How will this governance initiative increase foreign direct investment (FDI) in the country?
TSAGAAN: This is an opportunity for Mongolia to take a big step in economic development by consistently reaching GDP growth numbers close to 20%. In order for this to happen it is crucial to secure, inter alia, FDI for the long run. Our government has made mistakes in the past with regards to the stability and predictability of our policies and regulations. Today, we have learned this lesson and, by instituting smarter governance mechanisms, we will create a more capable, competitive and efficient environment domestically, which will result in a secure and stable business climate.
Investors are taking a risk when they enter Mongolia, and we must work together with them to create mutually beneficial partnerships. In a country with a government that is service-oriented, focused on research and ruled by law, the investor community becomes more confident in the capability of the government to collaborate with them, which in the end will help improve the country’s appeal as an investment destination.
How will the government’s strategy evolve in regards to Mongolia’s two immediate neighbours, as well as relations with third neighbours?
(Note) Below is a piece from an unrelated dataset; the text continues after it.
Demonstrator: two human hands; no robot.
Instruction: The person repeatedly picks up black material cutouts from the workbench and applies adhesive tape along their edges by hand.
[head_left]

TSAGAAN: Mongolia aims at maintaining a balance between our two immediate neighbours and our third neighbours. We are working to secure more investment sources from foreign partners. As an open country, we seek mutually beneficial relations with all of our neighbours. Mining has been a major focus when it comes to Mongolia’s relationship with foreign partners. Amidst stories of success, we have also had negative experiences due to mistakes and wrongdoing on the part of our government, as well as foreign firms. Moving forward, we need to ensure win-win, fair and transparent cooperation with international partners operating in Mongolia. We need to make sure we are properly understood, leaving no room for misinterpretation. Though a small country in terms of population, we are a highly educated nation. We need to make sure that we are understood correctly, that our good intentions are acknowledged and that the progress and prosperity to which we aspire are shared and inclusive.